At 13, I started working on a market stall in Buxton, Derbyshire, selling fruit and veg. I wanted to get on with life, so instead of university I got a job in a bank. It was so boring. Then I joined the police. This was 30 years ago, when the Met wasn't a particularly nice place to be, and I wasn't really right for it. Even today, I'm much better at coaching than policing.
If you'd told me then that I would end up building a business in China, I'd have thought you were joking. I was 15 before I met my first Chinese person - when a Hong Kong family moved to Buxton and ran our local chippie. But B&Q Asia has been a fantastic experience. I've been privileged to see such change there over the past 13 years.
I like the Chinese. I enjoy their company and sense of humour. They will do anything to develop their knowledge and grab opportunity, and I feel very at home with that energy. My youngest daughter has been studying here in Hong Kong for four years, and my son is learning the language as part of his degree. So my job is not what I would call a hardship post. It has had a very positive impact on my family.

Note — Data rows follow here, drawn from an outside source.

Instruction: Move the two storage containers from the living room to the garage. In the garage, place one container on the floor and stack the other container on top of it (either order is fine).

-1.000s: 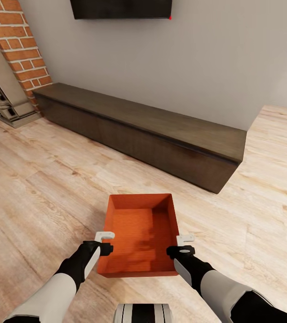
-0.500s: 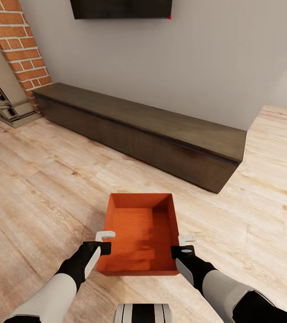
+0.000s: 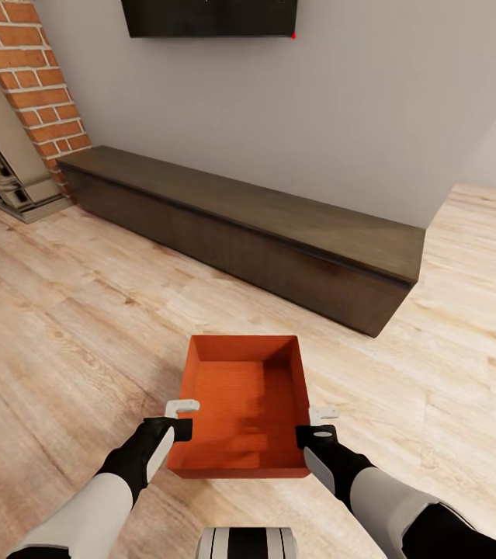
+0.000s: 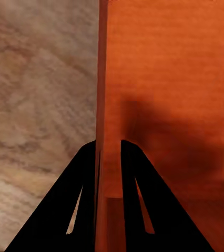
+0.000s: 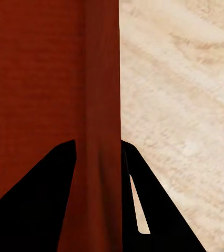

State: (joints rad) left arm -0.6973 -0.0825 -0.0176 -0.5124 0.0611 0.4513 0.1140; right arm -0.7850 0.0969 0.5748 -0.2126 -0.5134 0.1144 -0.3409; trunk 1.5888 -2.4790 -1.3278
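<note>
Nothing has shifted: both end effectors (image 3: pixel 183 418) (image 3: pixel 315 423) still pinch the unlabelled storage container's (image 3: pixel 240 404) walls.

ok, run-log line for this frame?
room: living room | left gripper: jaws on container left wall | right gripper: jaws on right wall | stage: pickup

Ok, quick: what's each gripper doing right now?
Left gripper: shut on the storage container's left wall.
Right gripper: shut on its right wall.

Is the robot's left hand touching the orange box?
Touching. In the left wrist view the left hand has a finger on each side of the orange box's thin wall, pressed against it.
</note>
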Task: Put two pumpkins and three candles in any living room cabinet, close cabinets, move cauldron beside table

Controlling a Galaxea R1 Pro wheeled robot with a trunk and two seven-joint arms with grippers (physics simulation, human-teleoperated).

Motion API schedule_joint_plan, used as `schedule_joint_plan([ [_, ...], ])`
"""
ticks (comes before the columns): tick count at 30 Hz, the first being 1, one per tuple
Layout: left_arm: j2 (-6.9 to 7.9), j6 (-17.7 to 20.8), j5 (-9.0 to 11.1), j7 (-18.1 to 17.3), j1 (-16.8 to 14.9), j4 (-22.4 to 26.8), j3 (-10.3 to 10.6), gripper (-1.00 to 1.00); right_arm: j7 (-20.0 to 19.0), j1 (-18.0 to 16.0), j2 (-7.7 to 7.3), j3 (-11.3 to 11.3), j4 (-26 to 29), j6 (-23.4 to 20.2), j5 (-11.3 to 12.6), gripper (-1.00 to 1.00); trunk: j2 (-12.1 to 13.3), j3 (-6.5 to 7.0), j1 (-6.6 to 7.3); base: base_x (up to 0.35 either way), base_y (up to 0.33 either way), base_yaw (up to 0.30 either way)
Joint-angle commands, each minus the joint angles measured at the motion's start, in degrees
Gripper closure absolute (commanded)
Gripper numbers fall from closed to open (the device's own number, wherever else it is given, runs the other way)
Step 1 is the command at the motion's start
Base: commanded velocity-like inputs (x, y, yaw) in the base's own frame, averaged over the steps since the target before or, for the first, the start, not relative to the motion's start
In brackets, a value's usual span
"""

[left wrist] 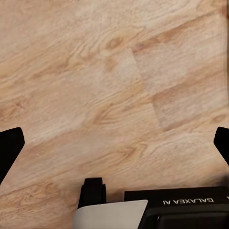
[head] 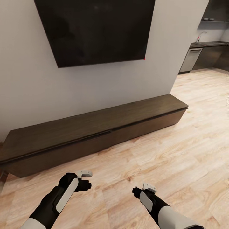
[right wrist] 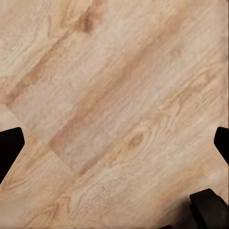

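Both of my arms hang low over the wood floor (head: 178, 143). My left gripper (head: 83, 179) sits at about 7 o'clock in the head view, and my right gripper (head: 147, 188) at about 5 o'clock. In each wrist view the two black fingertips (left wrist: 9, 148) stand far apart at the edges, with bare floor between them, so both grippers are wide and hold nothing.

The cabinet (head: 92, 133) lies ahead at 12 o'clock, near but not touching. It runs along the wall under the dark TV (head: 95, 28). Its fronts look closed.

I think I am between trips. Next I must turn and find the pumpkins, candles or cauldron.
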State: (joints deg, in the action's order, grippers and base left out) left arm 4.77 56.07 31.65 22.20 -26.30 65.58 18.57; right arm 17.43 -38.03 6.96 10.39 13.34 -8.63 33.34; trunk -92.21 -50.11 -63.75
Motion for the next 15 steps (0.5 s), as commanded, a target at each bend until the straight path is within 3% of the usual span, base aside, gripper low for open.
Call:
schedule_joint_plan([
  [1,0.07,0.09,0.61,0.6,-0.04,0.07,0.16,-1.0,0.41,-0.02,-0.02,0.49,-0.33,-0.31,0.2,-1.0,-0.02,-0.12,0.0,0.0,0.0,-0.186],
  [15,0.07,0.09,0.61,0.6,-0.03,-0.01,0.16,-1.0,0.82,-0.02,-0.02,0.03,-1.33,0.51,1.18,-1.0,-0.02,-1.11,0.0,0.0,0.0,-0.186],
])
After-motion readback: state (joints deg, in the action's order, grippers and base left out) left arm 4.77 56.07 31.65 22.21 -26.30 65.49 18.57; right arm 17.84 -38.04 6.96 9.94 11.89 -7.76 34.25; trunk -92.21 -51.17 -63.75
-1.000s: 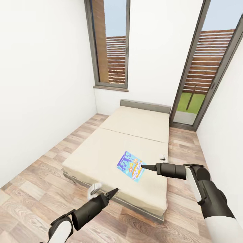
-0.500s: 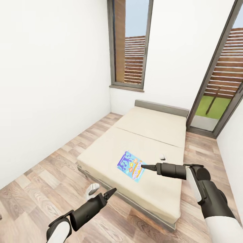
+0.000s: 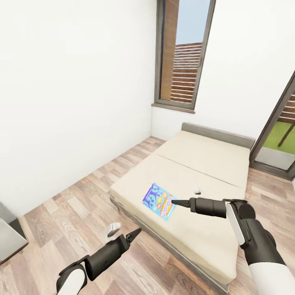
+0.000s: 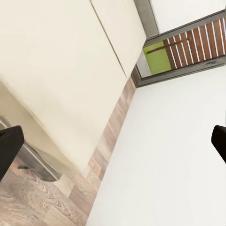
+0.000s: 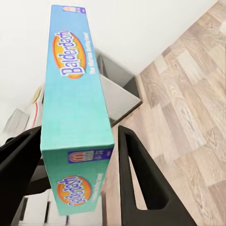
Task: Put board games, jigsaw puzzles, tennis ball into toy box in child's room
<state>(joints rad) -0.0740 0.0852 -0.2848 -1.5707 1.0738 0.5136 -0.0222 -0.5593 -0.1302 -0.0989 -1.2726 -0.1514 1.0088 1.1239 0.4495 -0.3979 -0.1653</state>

As I've been telling my kids lately, fate or kismet occasionally throws up a crossroads. You have to use your head but follow your heart, and not be afraid to go for it. My decision to move on, after 25 years at B&Q, is scary but exciting. I'm only 52 this year - why not try something different?
I fancy doing a few part-time roles, still connected with Asia, but at a less hectic pace. I've never taken a break before, so I'm going to take the summer off, sit on my sun-lounger, contemplate the meaning of life and decide what I want from my future.
- Steve Gilman steps down as CEO of B&Q Asia in May.